Cupheas love full sun but will take some shade, and in extremely hot and dry summer regions, semi-shade or full shade at midday is recommended. They will adapt to most fertile garden soils which drain well and will struggle in very heavy and clay soils.

They are not water guzzlers but will look at their best if watered moderately during hot and dry summer spells. Those growing in pots will need more frequent watering. Fertilise regularly throughout the summer for the best, biggest, and most consistent display.

If you are growing cupheas as evergreen perennials light pruning can be done anytime, or in spring, to help encourage a flush of new growth, as well as to keep the plants looking nicely maintained.

In warm areas false heather will self-sow around the garden and large clumps may be divided in early summer. Plants can also be propagated by taking short tip cuttings.

Cuphea 'White'Cuphea 'White'

Problems, Pests & Diseases:

If grown correctly cupheas do not suffer from serious pests or diseases.

Root Knot Nematodes: Microscopic worm-like pests cause swellings (galls) to form on roots. Plants may wilt or appear stunted.  Do not plant into infested soil.  Remove and destroy plants. Try planting marigolds around your plants.

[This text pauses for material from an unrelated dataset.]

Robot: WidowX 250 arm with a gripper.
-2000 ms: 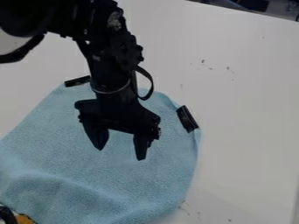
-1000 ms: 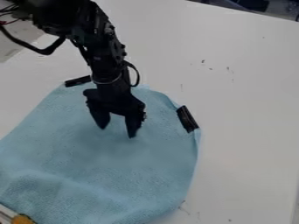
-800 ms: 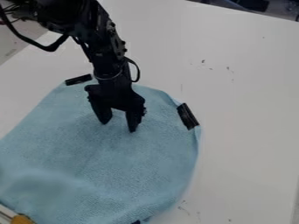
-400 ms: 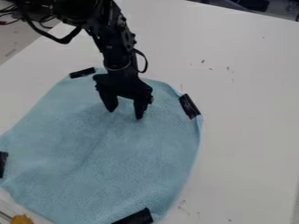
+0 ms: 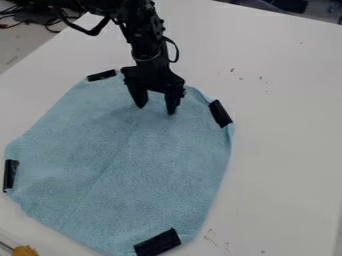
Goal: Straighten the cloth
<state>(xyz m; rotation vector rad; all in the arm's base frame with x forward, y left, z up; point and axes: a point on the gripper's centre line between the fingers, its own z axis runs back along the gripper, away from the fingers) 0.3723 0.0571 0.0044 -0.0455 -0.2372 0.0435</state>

Root Rots: A number of pathogens cause root rots of seedlings as well as mature roots. Practice crop rotation and do not plant related crops in the same area for several years. Pull up and discard infected plants. Make sure your soil has excellent drainage.

Aphids: Greenish, red, black or peach coloured sucking insects can spread disease as they feed on the undersides of leaves. They leave a sticky residue on foliage that attracts ants. Introduce or attract natural predators into your garden such as lady beetles and wasps which feed on aphids. You can also wash them off with a strong spray of water, or use an insecticidal soap.

Flea Beetles: These small hopping beetles feed on plant foliage and may spread diseases. Rotate crops with plants in a different plant family.

Thrips: These tiny, needle-thin insects that are black or straw coloured. They suck the juices of plants and attack flower petals, leaves and stems. The plant will have a stippling, discoloured flecking or silvering of the leaf surface. Thrips can spread many diseases from plant to plant. Many thrips may be repelled by sheets of aluminum foil spread between the rows of plants. Remove weeds from the bed and remove debris from the bed after frost.

Whitefly: These are small white flying insects that often rise up in a cloud when plants are disturbed or brushed against. They are difficult to control without chemicals specific to them, but insecticidal soap may help. 

Warning:

Dermatitis: The sap of these plants may cause a skin rash or irritation. Wash the affected area of skin with soap and water as soon as possible after contact. Babies and young children should always be supervised in the garden, and pets should be discouraged from chewing on plants.